Haliburton County has experienced tremendous growth since the turn of the millennium, with our population increasing by 25 per cent since 2001. But housing development has not kept up. As a result, house prices have spiked – more than doubling over the past 10 years – leaving many in the County fearing for their futures.
Gord Polhamus and Diane LePage moved to the Highlands in 2007. Both working professionals, they wanted to lay down roots in the community. They dreamed of, one day, owning a home of their own. Fast forward 15 years and the couple, along with their three young children, are preparing to leave Haliburton County for good.
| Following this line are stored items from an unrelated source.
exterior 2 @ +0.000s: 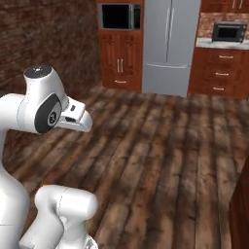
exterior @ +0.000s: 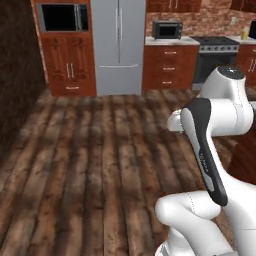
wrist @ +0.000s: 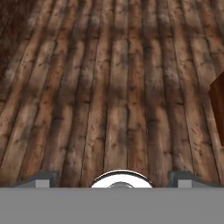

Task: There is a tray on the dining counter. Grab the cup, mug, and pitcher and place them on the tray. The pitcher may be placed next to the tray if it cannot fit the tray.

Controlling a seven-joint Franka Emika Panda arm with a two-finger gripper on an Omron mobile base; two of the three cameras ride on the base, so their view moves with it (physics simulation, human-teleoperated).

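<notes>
My gripper is open over bare wood floor. In the hand view its two fingertips stand far apart at the bottom with nothing between them. The white arm is folded close above the base, and its hand points forward and down at the floor. The tray, the cup, the mug and the pitcher are out of view. A reddish wood panel juts in at the right edge. I cannot tell whether it belongs to the dining counter.
Dark plank floor stretches ahead to the kitchen wall. There stand a steel fridge, wood cabinets with a built-in microwave and a stove. A dark brick wall closes the left side.
</notes>
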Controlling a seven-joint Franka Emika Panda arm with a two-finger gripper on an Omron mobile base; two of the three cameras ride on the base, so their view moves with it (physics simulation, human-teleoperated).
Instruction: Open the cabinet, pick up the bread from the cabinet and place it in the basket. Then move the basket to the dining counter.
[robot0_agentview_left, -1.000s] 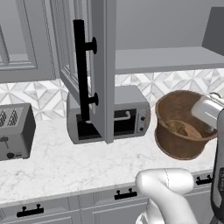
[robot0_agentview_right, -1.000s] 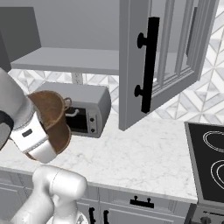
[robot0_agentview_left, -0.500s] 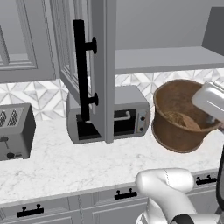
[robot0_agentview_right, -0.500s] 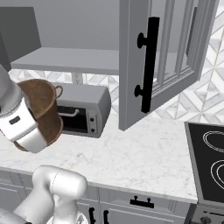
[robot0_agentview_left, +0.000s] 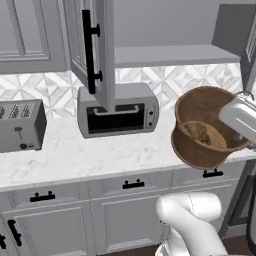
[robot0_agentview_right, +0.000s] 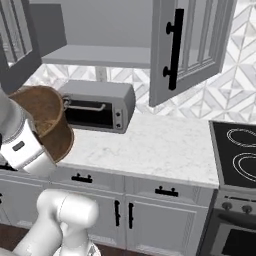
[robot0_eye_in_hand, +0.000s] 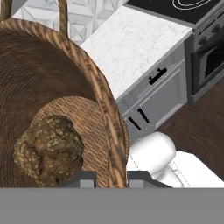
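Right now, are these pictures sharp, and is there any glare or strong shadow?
Left base view: soft, even light, no glare; the round brown woven basket looks slightly soft. Right base view: flat light, faint shadow under the silver toaster oven. Hand view: the speckled brown bread is coarse-grained, close up.

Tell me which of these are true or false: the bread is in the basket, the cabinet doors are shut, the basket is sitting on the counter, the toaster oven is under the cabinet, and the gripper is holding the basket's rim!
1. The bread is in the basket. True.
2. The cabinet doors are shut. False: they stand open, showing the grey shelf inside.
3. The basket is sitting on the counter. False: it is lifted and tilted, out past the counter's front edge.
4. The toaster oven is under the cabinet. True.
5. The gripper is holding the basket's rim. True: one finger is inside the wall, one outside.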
They feel they’re being forced out due to “crazy” rental rates. When they moved into their current four-bedroom house on Mountain Street in 2011, their rent was less than $1,000 a month. They have been given until April to find new accommodation, with their landlord looking to sell. After making some enquiries, they found that a similar place would cost them between $2,500 and $3,000.
“How do people afford that?” Polhamus asked.
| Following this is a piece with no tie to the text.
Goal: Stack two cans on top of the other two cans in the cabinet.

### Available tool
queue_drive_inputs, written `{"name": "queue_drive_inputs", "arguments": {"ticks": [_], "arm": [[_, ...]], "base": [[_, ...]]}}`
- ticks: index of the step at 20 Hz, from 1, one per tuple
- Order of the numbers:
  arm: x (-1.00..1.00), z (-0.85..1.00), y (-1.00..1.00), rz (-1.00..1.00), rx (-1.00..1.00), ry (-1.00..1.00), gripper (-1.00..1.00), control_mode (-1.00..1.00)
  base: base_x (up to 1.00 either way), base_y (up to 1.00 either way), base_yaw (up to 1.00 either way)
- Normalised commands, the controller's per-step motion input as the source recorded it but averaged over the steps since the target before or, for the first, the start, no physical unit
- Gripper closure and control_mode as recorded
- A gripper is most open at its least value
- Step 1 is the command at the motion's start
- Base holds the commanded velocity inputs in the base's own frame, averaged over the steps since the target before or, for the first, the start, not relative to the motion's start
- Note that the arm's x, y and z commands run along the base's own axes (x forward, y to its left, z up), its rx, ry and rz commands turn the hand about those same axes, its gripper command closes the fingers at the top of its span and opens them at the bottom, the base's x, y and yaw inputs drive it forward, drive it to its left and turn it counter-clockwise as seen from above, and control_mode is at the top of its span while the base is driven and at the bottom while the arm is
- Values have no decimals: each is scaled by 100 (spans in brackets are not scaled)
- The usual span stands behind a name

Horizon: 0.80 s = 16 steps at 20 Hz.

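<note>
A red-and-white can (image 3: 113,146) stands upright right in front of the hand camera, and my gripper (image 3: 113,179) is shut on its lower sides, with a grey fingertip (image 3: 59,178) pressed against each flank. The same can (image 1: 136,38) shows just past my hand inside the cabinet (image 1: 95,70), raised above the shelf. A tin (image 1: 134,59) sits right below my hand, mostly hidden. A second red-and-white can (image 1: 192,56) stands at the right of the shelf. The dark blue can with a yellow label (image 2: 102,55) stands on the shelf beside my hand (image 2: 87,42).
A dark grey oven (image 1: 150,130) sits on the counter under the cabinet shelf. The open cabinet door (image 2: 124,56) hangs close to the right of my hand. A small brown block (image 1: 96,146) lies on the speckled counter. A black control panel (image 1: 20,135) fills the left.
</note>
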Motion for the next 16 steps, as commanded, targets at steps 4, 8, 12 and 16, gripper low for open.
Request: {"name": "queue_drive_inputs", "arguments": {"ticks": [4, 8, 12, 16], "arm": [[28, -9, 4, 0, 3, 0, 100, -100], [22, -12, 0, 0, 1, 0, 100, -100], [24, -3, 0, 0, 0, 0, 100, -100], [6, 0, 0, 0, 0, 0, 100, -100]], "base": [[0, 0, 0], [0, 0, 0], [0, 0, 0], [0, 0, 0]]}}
Michelle Corley is a housing manager in the human services department of the City of Kawartha Lakes. She helps in the operation of the Kawartha Lakes Haliburton Housing Corporation. The organization provides supports to low-income families and the homeless. Demand has skyrocketed in recent years, with Corley estimating around 2,300 households are on a waitlist for subsidized housing. She indicated the average wait time to receive assistance is 10 to 14 years.
This all comes back to a lack of inventory. Corley said the housing corporation developed a 10-year plan with the County in 2019 to build 750 new homes in the Highlands by 2029. Three years in and we haven’t seen a single new unit.
In his 2021 report Baby Needs a New Home, Canadian economist Mike Moffatt said, to keep up with current demand, there would need to be 1,200 new homes in Haliburton County in the next decade.
Liz Danielsen, in her capacity as County warden, said the regional municipality is trying to bolster the local housing stock. While acknowledging a lack of action at the County table had contributed to the issues we’re seeing today, Danielsen said they are investing $500,000 annually into a fund to bring more affordable units.
That’s a start, but given how far behind the eight-ball we appear to be, is it enough? People are struggling. Services designed to provide emergency assistance cannot keep up.
We need to be better. This isn’t a problem unique to Haliburton County, so we should look at what other communities are doing. Maybe tiny homes, a new feature in communities across the GTA, is the answer? Perhaps businesses should look to invest in residential properties so they can house desperately-needed workers, as is done in Banff.
The solutions are out there. More onus should be put on our elected leaders following this election to find them.